= Task directions =
Word for word, copy the records that follow.

= Data extract =
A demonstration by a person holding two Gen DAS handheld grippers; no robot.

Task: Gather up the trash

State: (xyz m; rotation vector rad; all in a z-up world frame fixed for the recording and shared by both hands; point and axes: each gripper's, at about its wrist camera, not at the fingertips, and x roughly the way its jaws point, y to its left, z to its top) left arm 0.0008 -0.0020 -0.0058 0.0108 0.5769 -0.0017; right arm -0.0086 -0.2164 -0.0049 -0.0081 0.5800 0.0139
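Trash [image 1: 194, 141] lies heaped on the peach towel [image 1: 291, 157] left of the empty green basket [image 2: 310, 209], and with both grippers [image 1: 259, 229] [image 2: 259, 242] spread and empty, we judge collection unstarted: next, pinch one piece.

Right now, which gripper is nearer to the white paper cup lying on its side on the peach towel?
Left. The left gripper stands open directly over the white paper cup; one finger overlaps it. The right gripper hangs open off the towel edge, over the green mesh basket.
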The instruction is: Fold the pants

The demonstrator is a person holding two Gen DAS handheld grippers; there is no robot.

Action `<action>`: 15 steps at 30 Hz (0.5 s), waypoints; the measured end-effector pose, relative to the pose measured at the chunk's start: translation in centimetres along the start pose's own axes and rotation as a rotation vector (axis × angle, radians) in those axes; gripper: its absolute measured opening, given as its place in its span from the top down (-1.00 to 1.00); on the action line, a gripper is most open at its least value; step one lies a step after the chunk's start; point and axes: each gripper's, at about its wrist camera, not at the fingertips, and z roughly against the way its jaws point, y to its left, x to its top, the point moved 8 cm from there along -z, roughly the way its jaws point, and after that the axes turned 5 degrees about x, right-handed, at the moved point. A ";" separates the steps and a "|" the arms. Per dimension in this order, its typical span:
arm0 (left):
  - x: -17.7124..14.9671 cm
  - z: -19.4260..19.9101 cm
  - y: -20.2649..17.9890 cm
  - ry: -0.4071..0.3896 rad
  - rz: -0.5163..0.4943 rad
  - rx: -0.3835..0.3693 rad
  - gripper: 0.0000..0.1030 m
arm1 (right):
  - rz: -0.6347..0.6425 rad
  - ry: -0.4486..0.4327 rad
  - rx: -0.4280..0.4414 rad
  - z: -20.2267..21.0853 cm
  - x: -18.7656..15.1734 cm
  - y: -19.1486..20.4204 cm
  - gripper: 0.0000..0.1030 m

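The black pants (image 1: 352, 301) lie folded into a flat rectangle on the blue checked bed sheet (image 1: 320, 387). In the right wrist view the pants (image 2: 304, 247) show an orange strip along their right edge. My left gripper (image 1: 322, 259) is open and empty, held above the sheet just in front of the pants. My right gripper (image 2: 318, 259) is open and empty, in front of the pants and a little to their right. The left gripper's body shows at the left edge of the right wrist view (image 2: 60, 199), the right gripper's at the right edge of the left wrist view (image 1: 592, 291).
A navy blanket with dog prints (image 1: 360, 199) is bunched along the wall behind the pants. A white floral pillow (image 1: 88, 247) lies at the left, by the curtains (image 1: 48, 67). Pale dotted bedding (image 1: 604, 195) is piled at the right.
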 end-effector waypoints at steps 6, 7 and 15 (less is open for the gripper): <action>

= Result for this task =
A demonstration by a person holding two Gen DAS handheld grippers; no robot.

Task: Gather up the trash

State: (xyz m; rotation vector rad; all in a z-up world frame fixed for the recording and shared by both hands; point and axes: each gripper's, at about its wrist camera, not at the fingertips, and x roughly the way its jaws point, y to its left, z to its top) left arm 0.0008 -0.0020 -0.0058 0.0108 0.5769 -0.0017; right arm -0.0086 -0.2164 -0.0049 -0.0081 0.5800 0.0139
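Trash [image 1: 194, 141] lies heaped on the peach towel [image 1: 291, 157] left of the empty green basket [image 2: 310, 209], and with both grippers [image 1: 259, 229] [image 2: 259, 242] spread and empty, we judge collection unstarted: next, pinch one piece.

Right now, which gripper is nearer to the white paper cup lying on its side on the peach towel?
Left. The left gripper stands open directly over the white paper cup; one finger overlaps it. The right gripper hangs open off the towel edge, over the green mesh basket.
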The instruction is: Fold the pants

The demonstrator is a person holding two Gen DAS handheld grippers; there is no robot.

Action `<action>`: 15 steps at 30 Hz (0.5 s), waypoints; the measured end-effector pose, relative to the pose measured at the chunk's start: translation in centimetres along the start pose's own axes and rotation as a rotation vector (axis × angle, radians) in those axes; gripper: its absolute measured opening, given as its place in its span from the top down (-1.00 to 1.00); on the action line, a gripper is most open at its least value; step one lies a step after the chunk's start; point and axes: each gripper's, at about its wrist camera, not at the fingertips, and z roughly against the way its jaws point, y to its left, x to its top, the point moved 8 cm from there along -z, roughly the way its jaws point, and after that the axes turned 5 degrees about x, right-handed, at the moved point. A ";" separates the steps and a "|" the arms. Per dimension in this order, its typical span:
arm0 (left):
  - x: -17.7124..14.9671 cm
  - z: -19.4260..19.9101 cm
  - y: -20.2649..17.9890 cm
  - ry: -0.4071..0.3896 rad
  - rz: -0.5163..0.4943 rad
  - rx: -0.3835..0.3693 rad
  - gripper: 0.0000..0.1030 m
arm1 (right):
  - rz: -0.6347..0.6425 rad
  - ry: -0.4486..0.4327 rad
  - rx: -0.4280..0.4414 rad
  - z: -20.2267..21.0853 cm
  - x: -18.7656..15.1734 cm
  - y: -19.1486..20.4204 cm
  - gripper: 0.0000..0.1030 m

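The black pants (image 1: 352, 301) lie folded into a flat rectangle on the blue checked bed sheet (image 1: 320, 387). In the right wrist view the pants (image 2: 304, 247) show an orange strip along their right edge. My left gripper (image 1: 322, 259) is open and empty, held above the sheet just in front of the pants. My right gripper (image 2: 318, 259) is open and empty, in front of the pants and a little to their right. The left gripper's body shows at the left edge of the right wrist view (image 2: 60, 199), the right gripper's at the right edge of the left wrist view (image 1: 592, 291).
A navy blanket with dog prints (image 1: 360, 199) is bunched along the wall behind the pants. A white floral pillow (image 1: 88, 247) lies at the left, by the curtains (image 1: 48, 67). Pale dotted bedding (image 1: 604, 195) is piled at the right.
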 end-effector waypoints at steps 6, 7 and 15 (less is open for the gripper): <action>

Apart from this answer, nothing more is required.